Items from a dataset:
────────────────────────────────────────

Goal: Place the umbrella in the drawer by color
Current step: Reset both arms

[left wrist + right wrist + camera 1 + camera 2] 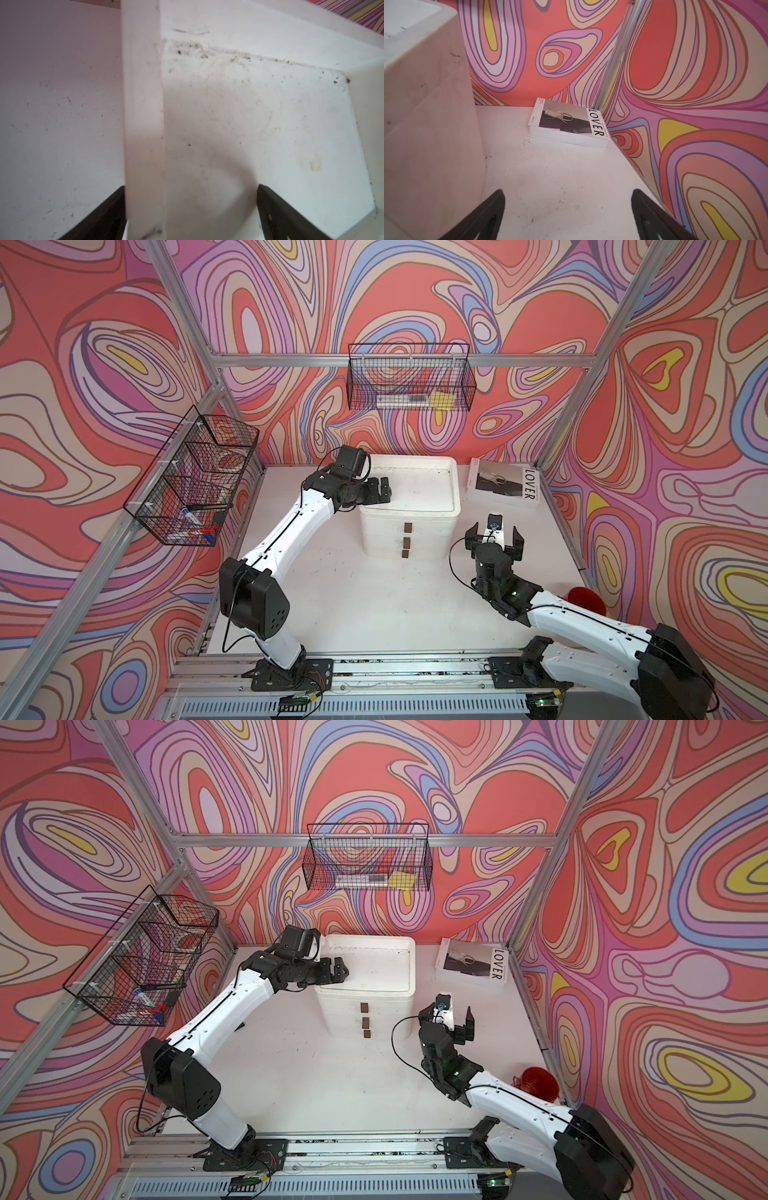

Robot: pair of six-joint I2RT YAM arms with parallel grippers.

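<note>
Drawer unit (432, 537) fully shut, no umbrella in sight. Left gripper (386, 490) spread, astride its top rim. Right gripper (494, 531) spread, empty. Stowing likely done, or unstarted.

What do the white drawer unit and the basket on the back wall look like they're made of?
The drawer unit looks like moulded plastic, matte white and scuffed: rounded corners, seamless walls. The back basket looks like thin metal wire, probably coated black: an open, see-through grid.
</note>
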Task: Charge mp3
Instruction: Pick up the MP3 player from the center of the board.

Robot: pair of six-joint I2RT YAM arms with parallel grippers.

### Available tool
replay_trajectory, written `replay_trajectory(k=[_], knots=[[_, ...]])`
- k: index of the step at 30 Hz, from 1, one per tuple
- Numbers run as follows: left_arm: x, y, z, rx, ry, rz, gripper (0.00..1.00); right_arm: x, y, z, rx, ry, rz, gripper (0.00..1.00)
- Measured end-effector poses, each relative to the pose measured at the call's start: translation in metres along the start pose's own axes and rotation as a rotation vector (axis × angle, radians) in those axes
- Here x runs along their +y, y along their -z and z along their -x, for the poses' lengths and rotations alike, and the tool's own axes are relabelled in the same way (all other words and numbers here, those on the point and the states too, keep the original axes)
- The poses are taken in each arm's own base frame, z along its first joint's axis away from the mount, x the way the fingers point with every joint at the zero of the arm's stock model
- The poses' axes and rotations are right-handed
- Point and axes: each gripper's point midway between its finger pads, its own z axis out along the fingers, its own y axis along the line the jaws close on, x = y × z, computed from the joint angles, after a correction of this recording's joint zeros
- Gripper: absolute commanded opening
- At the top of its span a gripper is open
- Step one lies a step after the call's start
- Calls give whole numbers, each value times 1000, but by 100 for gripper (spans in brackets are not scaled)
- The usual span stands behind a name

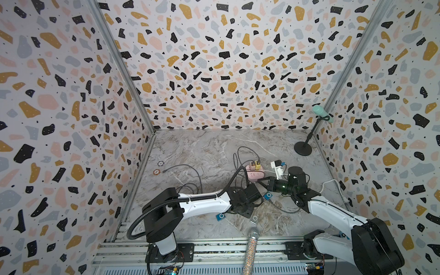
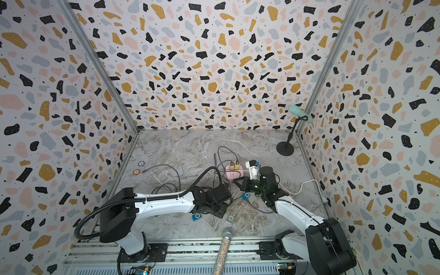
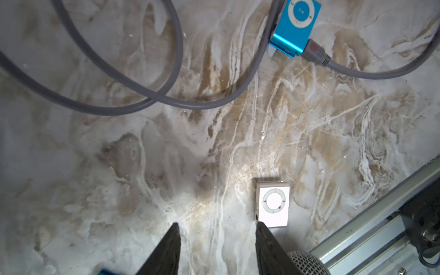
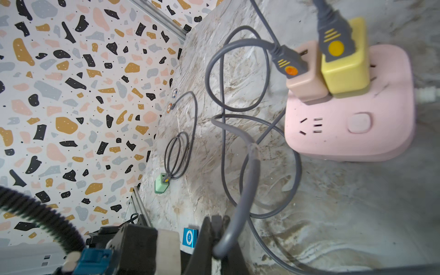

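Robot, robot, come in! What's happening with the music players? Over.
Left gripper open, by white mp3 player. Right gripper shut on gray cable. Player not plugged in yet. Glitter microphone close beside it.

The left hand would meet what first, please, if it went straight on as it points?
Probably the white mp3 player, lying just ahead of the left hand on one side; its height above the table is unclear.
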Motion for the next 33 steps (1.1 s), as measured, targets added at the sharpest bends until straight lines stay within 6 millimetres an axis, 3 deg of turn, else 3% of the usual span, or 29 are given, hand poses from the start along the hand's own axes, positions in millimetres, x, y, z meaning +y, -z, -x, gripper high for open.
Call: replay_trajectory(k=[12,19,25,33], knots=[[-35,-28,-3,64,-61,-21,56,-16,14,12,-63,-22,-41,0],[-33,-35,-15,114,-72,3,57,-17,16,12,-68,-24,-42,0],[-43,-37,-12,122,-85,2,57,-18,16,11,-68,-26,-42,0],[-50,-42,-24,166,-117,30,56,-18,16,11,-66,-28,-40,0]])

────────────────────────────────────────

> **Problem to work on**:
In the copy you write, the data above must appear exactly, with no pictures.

> **Solution for this problem**:
Goal: Place the umbrella in the drawer by color
Current step: Reset both arms

[left wrist + right wrist + camera 1 + camera 2] 

Robot: pair of six-joint I2RT YAM arms with parallel grippers.

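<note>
Drawer unit (432, 537) fully shut, no umbrella in sight. Left gripper (386, 490) spread, astride its top rim. Right gripper (494, 531) spread, empty. Stowing likely done, or unstarted.

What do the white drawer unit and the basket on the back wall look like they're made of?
The drawer unit looks like moulded plastic, matte white and scuffed: rounded corners, seamless walls. The back basket looks like thin metal wire, probably coated black: an open, see-through grid.
</note>
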Task: Charge mp3
Instruction: Pick up the MP3 player from the center of the board.

Robot: pair of six-joint I2RT YAM arms with parallel grippers.

### Available tool
replay_trajectory, written `replay_trajectory(k=[_], knots=[[_, ...]])`
- k: index of the step at 30 Hz, from 1, one per tuple
- Numbers run as follows: left_arm: x, y, z, rx, ry, rz, gripper (0.00..1.00); right_arm: x, y, z, rx, ry, rz, gripper (0.00..1.00)
- Measured end-effector poses, each relative to the pose measured at the call's start: translation in metres along the start pose's own axes and rotation as a rotation vector (axis × angle, radians) in those axes
- Here x runs along their +y, y along their -z and z along their -x, for the poses' lengths and rotations alike, and the tool's own axes are relabelled in the same way (all other words and numbers here, those on the point and the states too, keep the original axes)
- The poses are taken in each arm's own base frame, z along its first joint's axis away from the mount, x the way the fingers point with every joint at the zero of the arm's stock model
- The poses' axes and rotations are right-handed
- Point and axes: each gripper's point midway between its finger pads, its own z axis out along the fingers, its own y axis along the line the jaws close on, x = y × z, computed from the joint angles, after a correction of this recording's joint zeros
- Gripper: absolute commanded opening
- At the top of its span a gripper is open
- Step one lies a step after the call's start
- Calls give whole numbers, each value times 1000, but by 100 for gripper (spans in brackets are not scaled)
- The usual span stands behind a name


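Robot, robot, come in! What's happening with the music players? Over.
Left gripper open, by white mp3 player. Right gripper shut on gray cable. Player not plugged in yet. Glitter microphone close beside it.

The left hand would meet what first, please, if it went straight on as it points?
Probably the white mp3 player, lying just ahead of the left hand on one side; its height above the table is unclear.
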Motion for the next 33 steps (1.1 s), as measured, targets added at the sharpest bends until straight lines stay within 6 millimetres an axis, 3 deg of turn, else 3% of the usual span, or 29 are given, hand poses from the start along the hand's own axes, positions in millimetres, x, y, z meaning +y, -z, -x, gripper high for open.
Call: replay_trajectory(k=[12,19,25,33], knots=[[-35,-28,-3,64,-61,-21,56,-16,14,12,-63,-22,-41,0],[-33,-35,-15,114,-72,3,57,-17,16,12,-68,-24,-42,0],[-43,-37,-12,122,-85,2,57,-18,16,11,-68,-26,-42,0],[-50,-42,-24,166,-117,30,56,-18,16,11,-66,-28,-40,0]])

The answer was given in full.